State officials haven’t estimated how much money rising construction costs are more likely to add to infrastructure project price tags. Those costs will vary from project to project and rely upon the products used. The Associated General Contractors estimated that concrete product prices have increased 13.5 percent since June 2021, paving mixtures and blocks are up 17.7 percent, asphalt and tar roofing and siding products 22.2 percent, plastic construction products 27 percent and diesel fuel 111.1 percent.
Lawmakers could conform to appropriate more cash to cover rising construction costs next 12 months. But typically they’ve been reluctant to try this.
As an alternative they might ask local governments and state agencies to do more work with less money. Or they could resolve to not fund some non-essential projects or to phase in construction on high-priority facilities over several years to opened up costs.
If and when lawmakers get around to funding public works projects again, they’re more likely to deal with repairing and renovating buildings, lands and other structures that the state and native governments already own. In government jargon, that’s called “asset preservation.”
When Walz pitched a $2.7 billion construction package in January, he called for spending $1 billion — 38 percent of the entire — on fixing those aging assets. Bakk, the Senate bonding chair, agreed with that priority, saying, “Let’s fix what we own.”
The University of Minnesota and the Minnesota State higher education system — traditionally two of the primary beneficiaries of state bonding bills — made asset preservation their No. 1 priority in capital improvement requests. The U asked for $200 million for repairs and renovations, and Minnesota State sought $150 million.
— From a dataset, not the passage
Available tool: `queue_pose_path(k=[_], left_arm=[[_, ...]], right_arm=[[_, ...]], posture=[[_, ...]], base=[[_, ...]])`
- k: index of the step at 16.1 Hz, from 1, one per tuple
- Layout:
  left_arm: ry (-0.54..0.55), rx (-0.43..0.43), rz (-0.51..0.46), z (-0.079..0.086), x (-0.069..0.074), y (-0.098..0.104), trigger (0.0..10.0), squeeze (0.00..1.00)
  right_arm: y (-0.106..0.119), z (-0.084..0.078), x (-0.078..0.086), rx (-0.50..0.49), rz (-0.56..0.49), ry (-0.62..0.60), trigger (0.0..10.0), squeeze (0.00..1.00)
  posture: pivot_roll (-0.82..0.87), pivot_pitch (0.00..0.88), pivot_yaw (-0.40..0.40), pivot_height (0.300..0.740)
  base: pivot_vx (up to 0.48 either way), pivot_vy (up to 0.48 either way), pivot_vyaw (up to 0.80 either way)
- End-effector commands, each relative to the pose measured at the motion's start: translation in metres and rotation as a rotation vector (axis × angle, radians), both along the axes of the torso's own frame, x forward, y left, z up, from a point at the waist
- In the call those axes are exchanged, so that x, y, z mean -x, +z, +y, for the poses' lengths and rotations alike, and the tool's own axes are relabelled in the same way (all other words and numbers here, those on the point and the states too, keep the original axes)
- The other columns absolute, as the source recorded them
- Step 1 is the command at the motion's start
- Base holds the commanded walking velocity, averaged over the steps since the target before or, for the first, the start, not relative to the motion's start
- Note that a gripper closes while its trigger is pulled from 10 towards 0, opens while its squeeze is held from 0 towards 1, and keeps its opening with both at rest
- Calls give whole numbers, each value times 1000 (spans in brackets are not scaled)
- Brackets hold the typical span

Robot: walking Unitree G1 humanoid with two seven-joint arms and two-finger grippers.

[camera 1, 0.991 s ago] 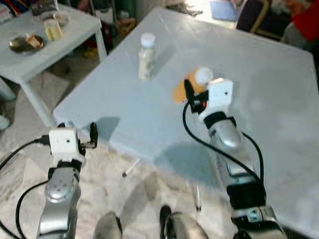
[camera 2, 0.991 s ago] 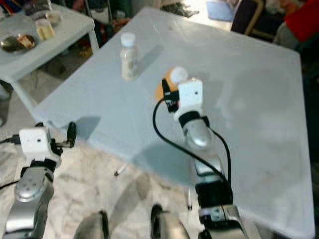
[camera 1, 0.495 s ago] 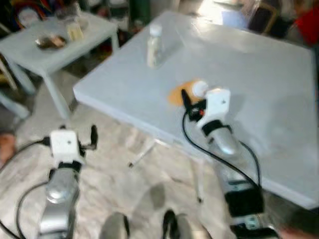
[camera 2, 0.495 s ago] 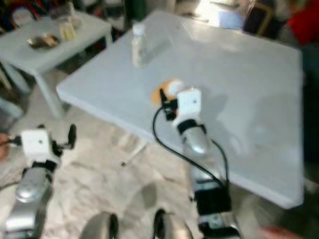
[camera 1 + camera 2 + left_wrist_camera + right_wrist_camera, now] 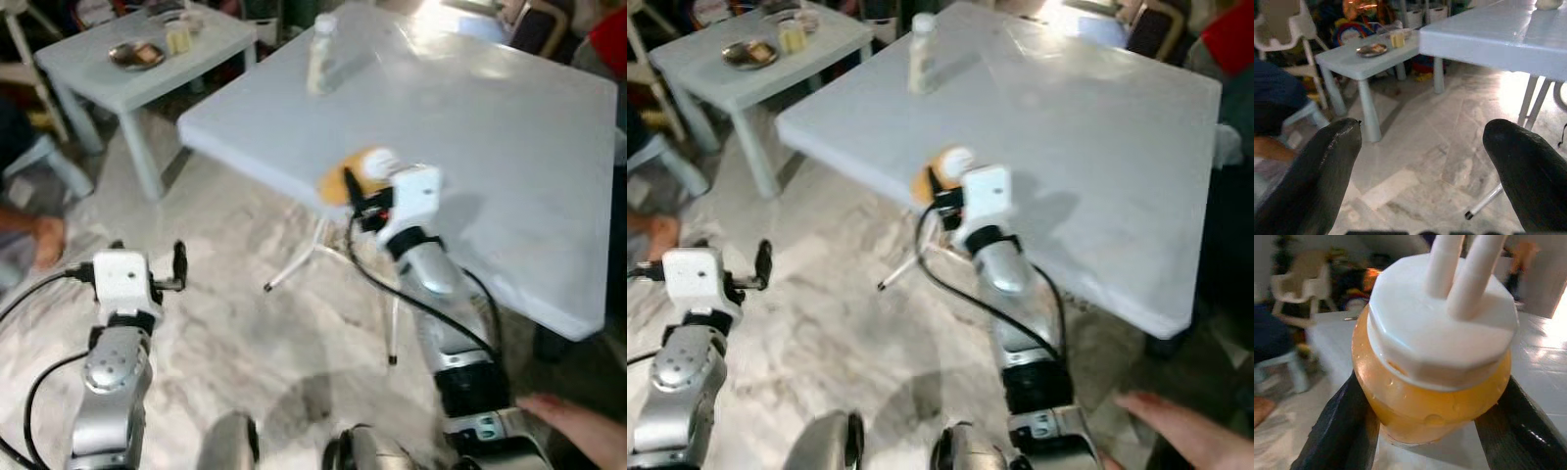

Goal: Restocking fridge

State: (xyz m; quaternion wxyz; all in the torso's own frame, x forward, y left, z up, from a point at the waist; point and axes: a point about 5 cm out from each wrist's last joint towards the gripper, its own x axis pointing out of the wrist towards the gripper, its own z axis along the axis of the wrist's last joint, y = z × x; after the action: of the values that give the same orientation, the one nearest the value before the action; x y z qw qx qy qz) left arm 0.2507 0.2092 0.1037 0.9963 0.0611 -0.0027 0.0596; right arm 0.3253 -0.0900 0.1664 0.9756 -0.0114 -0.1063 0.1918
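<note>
The orange juice bottle (image 5: 1431, 372) with a white cap is clamped between the right gripper's (image 5: 355, 196) black fingers, at the near edge of the pale blue table (image 5: 509, 127). A pale bottle (image 5: 320, 41) stands at the table's far left. The left gripper (image 5: 1425, 171) hangs over the marble floor (image 5: 225, 333), fingers apart. A small side table (image 5: 118, 83) stands far left.

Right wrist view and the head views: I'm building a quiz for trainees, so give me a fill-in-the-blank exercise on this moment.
1. The right gripper is shut on a bottle of ______ juice.
2. That bottle's cap is ______ in colour.
3. The left gripper hangs over the floor with its fingers ______.
4. The pale bottle stands on the big ______.

Missing words: orange; white; open; table
</note>
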Motion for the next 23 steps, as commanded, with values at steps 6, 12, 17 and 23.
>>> queue_pose_path(k=[6, 12, 17, 23], left_arm=[[-11, -24, 39, -1, 7, -9, 10000, 0], [78, -74, 94, 36, 40, -17, 10000, 0], [102, -111, 64, 35, 37, -12, 10000, 0], [117, -67, 53, 29, 40, -15, 10000, 0]], right_arm=[[2, 3, 1, 41, -33, 48, 10000, 0], [-8, -5, 3, 38, -3, 31, 10000, 0], [-9, 4, 4, 40, -5, 86, 1765, 0], [-17, 2, 10, 89, -9, 109, 10000, 0]], posture=[[63, 120, -37, 740], [83, 116, -45, 740], [104, 122, -45, 740], [90, 124, -35, 740]], base=[[-214, 0, 0], [0, 0, 628], [0, 0, 280], [0, 0, 398]])
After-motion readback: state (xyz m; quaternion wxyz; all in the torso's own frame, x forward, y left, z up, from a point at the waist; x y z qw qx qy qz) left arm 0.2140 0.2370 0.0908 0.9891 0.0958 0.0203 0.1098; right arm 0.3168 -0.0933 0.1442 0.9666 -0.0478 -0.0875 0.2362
Officials from each systems said most of their facilities are greater than 40 years old and have a backlog of needed maintenance.
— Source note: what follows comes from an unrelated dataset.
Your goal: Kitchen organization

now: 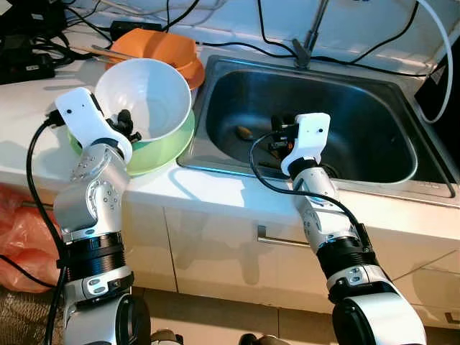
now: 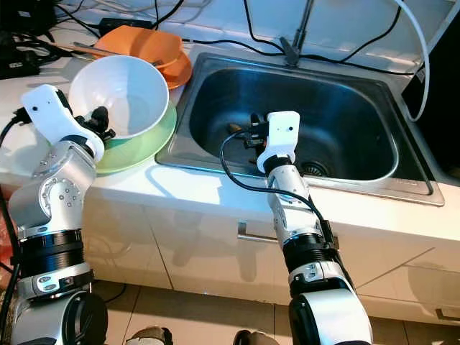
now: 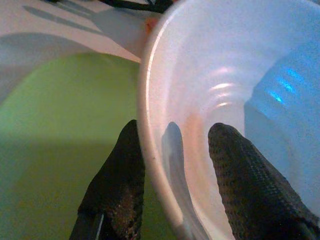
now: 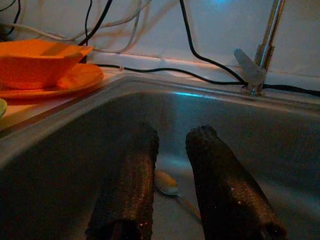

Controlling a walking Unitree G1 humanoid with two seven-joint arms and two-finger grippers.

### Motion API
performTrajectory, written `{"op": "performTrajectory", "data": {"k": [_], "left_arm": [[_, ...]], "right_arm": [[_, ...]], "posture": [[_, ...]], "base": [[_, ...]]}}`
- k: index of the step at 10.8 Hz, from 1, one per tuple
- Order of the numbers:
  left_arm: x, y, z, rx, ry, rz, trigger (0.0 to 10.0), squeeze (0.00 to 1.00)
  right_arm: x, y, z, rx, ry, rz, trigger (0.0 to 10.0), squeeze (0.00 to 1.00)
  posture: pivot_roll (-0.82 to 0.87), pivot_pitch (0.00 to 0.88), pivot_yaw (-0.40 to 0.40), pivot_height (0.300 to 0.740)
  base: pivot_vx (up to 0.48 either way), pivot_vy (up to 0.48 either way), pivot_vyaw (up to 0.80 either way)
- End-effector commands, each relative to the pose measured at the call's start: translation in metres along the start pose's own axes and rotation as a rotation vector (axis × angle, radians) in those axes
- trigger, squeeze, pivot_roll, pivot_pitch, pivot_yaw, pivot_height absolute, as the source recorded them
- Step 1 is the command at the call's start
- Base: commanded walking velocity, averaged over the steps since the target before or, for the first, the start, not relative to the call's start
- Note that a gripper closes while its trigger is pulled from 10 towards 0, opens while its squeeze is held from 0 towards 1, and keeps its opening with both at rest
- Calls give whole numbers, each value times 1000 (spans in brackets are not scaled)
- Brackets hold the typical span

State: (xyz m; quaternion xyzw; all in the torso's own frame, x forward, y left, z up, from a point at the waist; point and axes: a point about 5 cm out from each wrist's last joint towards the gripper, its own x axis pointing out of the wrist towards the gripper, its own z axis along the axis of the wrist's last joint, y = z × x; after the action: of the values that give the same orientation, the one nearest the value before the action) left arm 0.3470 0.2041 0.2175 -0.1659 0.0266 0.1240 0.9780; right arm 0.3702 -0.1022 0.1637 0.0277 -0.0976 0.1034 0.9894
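Left wrist view: the left gripper [image 3: 172,170] is clamped on the rim of the round white plastic bowl [image 1: 144,97], one finger inside the wall, one outside.
Bowl: tilted, its low edge resting on the pale green round plate [image 1: 162,154] on the white surface [image 1: 29,108]; gripping the rim lets it be lifted or nested.
Behind it: an orange bowl on an orange plate [image 1: 162,47], stacked by kind, probably.
Right gripper [image 4: 172,175]: fingers apart, low inside the steel sink [image 1: 359,118], straddling a small metal spoon [image 4: 167,184] on the sink floor, seemingly lined up to pick it.
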Motion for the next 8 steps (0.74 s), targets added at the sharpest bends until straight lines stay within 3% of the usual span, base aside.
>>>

In the identical vein, the Department of Natural Resources requested $149 million in each of the subsequent three two-year budget cycles to repair and upgrade its nearly $3 billion in aging buildings, roads, bridges, trails, public water accesses and other recreational facilities. “The growing list of deferred maintenance … poses considerable risk to the protection and value of DNR-managed assets,” the agency warned in its bonding request.
This 12 months, local governments and state agencies requested $5.5 billion for construction projects. The $1.4 billion that Walz and legislative leaders tentatively agreed to fund would have covered about one-fourth of that quantity.